I’m sure that by now you have heard the phrase “first world problems.” That’s the type of problems that you and I have. But here’s the thing about first world problems: They aren’t really problems. We just think they are because we are spoiled rotten.

Comedian Louis C.K. makes this point very well: “Americans don’t really know how to deal with problems because we don’t have them. People in other countries have real problems. Like, “Oh [deleted], they’re cutting off all our heads today. Things like that.”

Just look at what people complain about on the internet and you will find plenty of first world problems like, “There’s not enough tissues in the box to weigh the box down while I pull one out,” or “Good lord, the Mercedes dealer moved my driver’s seat out of the position I like when they cleaned my car.”
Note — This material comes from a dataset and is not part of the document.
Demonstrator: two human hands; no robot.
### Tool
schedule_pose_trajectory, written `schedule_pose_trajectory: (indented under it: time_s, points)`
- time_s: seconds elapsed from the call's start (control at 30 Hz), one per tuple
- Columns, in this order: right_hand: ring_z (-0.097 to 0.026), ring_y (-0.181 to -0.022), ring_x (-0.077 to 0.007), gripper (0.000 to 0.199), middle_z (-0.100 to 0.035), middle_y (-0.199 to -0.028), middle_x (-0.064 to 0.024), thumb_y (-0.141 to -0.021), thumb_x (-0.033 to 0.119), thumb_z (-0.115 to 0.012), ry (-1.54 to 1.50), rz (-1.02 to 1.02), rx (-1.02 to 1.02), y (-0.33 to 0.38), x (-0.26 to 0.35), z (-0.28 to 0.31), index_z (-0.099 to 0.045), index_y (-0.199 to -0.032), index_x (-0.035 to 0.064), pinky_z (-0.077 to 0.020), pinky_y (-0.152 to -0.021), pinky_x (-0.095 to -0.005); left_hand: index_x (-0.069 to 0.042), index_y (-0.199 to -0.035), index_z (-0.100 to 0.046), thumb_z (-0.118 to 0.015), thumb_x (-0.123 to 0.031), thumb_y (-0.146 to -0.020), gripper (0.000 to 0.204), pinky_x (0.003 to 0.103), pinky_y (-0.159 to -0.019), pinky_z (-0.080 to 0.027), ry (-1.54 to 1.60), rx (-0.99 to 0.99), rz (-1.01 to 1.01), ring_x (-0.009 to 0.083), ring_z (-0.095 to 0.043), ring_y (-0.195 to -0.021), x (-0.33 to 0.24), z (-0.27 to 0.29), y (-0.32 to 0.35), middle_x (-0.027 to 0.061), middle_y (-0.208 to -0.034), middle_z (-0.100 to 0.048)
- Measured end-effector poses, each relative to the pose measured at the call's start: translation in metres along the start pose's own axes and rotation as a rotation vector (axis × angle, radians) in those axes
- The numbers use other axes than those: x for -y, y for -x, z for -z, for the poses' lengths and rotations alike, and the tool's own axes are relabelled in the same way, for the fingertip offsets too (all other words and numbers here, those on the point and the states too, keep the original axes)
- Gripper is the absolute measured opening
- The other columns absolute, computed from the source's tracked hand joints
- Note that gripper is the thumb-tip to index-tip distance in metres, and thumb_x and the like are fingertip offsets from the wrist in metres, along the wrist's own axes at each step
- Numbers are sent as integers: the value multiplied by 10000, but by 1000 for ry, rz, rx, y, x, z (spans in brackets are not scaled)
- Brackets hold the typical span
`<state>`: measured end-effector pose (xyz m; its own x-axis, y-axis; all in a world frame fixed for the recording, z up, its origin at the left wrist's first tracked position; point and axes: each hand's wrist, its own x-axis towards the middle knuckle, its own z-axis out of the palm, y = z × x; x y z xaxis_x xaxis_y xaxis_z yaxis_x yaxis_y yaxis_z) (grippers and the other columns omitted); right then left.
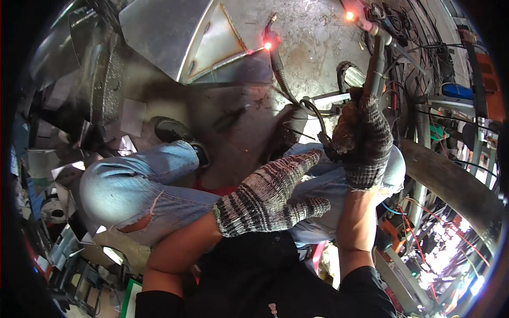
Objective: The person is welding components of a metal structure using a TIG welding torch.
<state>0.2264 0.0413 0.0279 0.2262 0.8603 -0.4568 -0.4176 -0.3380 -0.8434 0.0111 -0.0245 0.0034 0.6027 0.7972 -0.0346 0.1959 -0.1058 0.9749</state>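
My left hand [268, 193], in a striped grey knit glove, is stretched out above my thighs. Its fingers lie together, the thumb stands apart, and nothing is in it. In a matching glove, my right hand [368, 140] is closed around the dark handle of a hammer-shaped tool [376, 66]. The tool points away from me, with a crosswise head at its far end. Beyond my hands, a welding torch [277, 61] with a bent neck lies near the sheet metal piece [217, 45]. Its dark cable runs back toward my right hand.
Red bright spots glow by the torch and the tool head. Metal scraps and a dark steel beam [101, 79] crowd the left. Tangled cables, a thick curved pipe [456, 180] and orange parts [488, 87] fill the right. My knees in torn jeans [119, 185] frame the floor.
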Motion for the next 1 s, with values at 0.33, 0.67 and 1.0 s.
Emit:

We are always complaining about everything but we don’t remember how good we have it. Not that many years ago, when you saw an actor in a movie who was familiar but you couldn’t place, it was like three days of mental anguish. You’d walk around all day long thinking, “What other movie was that guy in? What was it? No, that wasn’t it …”

Now you would just Google it, but back then it would drive you crazy for days. Sometimes you never got your answer.

And you know what music on demand used to be? You had to call up the radio station and then sit by the radio for two hours to see if they played your song.

And if there was a movie you wanted to watch but you missed it at the theater, you waited a year for it come on TV and then you would have to watch it on a 20-inch cathode ray screen with commercials and new idiotic dialogue dubbed in in place of the cool things they actually said in the real movie.

But look, here’s the best example I can think of: You complain because your parents got you the silver iPhone 6 instead of the rose gold iPhone 7 you wanted, but let me tell you how it was when I was growing up. Forget about the fact that you didn’t have a cell phone. I’m not even talking about the fact that all phones stayed in place. I’m a talking about this …

You had one phone for the entire family.

You think the romance game is tough now? Well, imagine if every time you got a call from your hot friend that you were trying to impress, your mother got five minutes of conversation with them first. I’m not making that up. That was what we had to deal with.

(“Oh, you must be Susan – he’ll be so glad that you called. You are all he talks about to his friends! Why, just a few minutes ago I saw him staring dreamily at your picture. Let me tell you about the funny thing he did when he was 4 …)

So you know what that means? Right. No one would ever be remotely interested in you romantically. People think that back then there was less sex among teens because morality was stricter but that’s not it at all: It’s just that it’s virtually impossible to get with anyone if your mother is your opening act.

The only prayer you ever had was to scream out every time the phone rang, “I’ll get it!!” and try to shove everyone out of the way as they all tried to do the same. Now that’s a real problem.

So stop being so spoiled, people! Stop your whining and just be grateful you have it so good. You don’t know how good you have it.